Data extract:
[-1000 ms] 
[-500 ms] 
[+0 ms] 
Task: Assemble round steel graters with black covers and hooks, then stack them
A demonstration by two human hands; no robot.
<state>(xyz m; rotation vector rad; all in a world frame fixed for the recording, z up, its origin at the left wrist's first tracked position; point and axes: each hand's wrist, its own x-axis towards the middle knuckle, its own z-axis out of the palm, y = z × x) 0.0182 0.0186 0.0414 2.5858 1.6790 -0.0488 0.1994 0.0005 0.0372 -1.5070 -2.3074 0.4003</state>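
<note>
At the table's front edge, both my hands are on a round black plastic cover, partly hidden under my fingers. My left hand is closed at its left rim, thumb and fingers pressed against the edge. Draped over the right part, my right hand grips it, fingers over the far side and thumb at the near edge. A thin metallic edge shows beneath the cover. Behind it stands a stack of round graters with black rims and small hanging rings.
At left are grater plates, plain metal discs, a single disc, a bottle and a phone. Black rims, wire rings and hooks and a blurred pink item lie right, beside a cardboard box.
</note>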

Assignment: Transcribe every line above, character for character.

Answer below:
[-1000 ms] 
[-500 ms] 
[+0 ms] 
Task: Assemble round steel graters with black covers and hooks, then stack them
A demonstration by two human hands; no robot.
<state>(xyz m; rotation vector rad; all in a world frame fixed for the recording, z up, its origin at the left wrist's first tracked position; point and axes: each hand's wrist, its own x-axis towards the middle knuckle, its own z-axis out of the palm, y = z × x) 0.0182 0.0186 0.0414 2.5858 1.6790 -0.0488 0.1994 0.0005 0.0372 -1.5070 -2.3074 0.4003</state>
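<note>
At the table's front edge, both my hands are on a round black plastic cover, partly hidden under my fingers. My left hand is closed at its left rim, thumb and fingers pressed against the edge. Draped over the right part, my right hand grips it, fingers over the far side and thumb at the near edge. A thin metallic edge shows beneath the cover. Behind it stands a stack of round graters with black rims and small hanging rings.
At left are grater plates, plain metal discs, a single disc, a bottle and a phone. Black rims, wire rings and hooks and a blurred pink item lie right, beside a cardboard box.
</note>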

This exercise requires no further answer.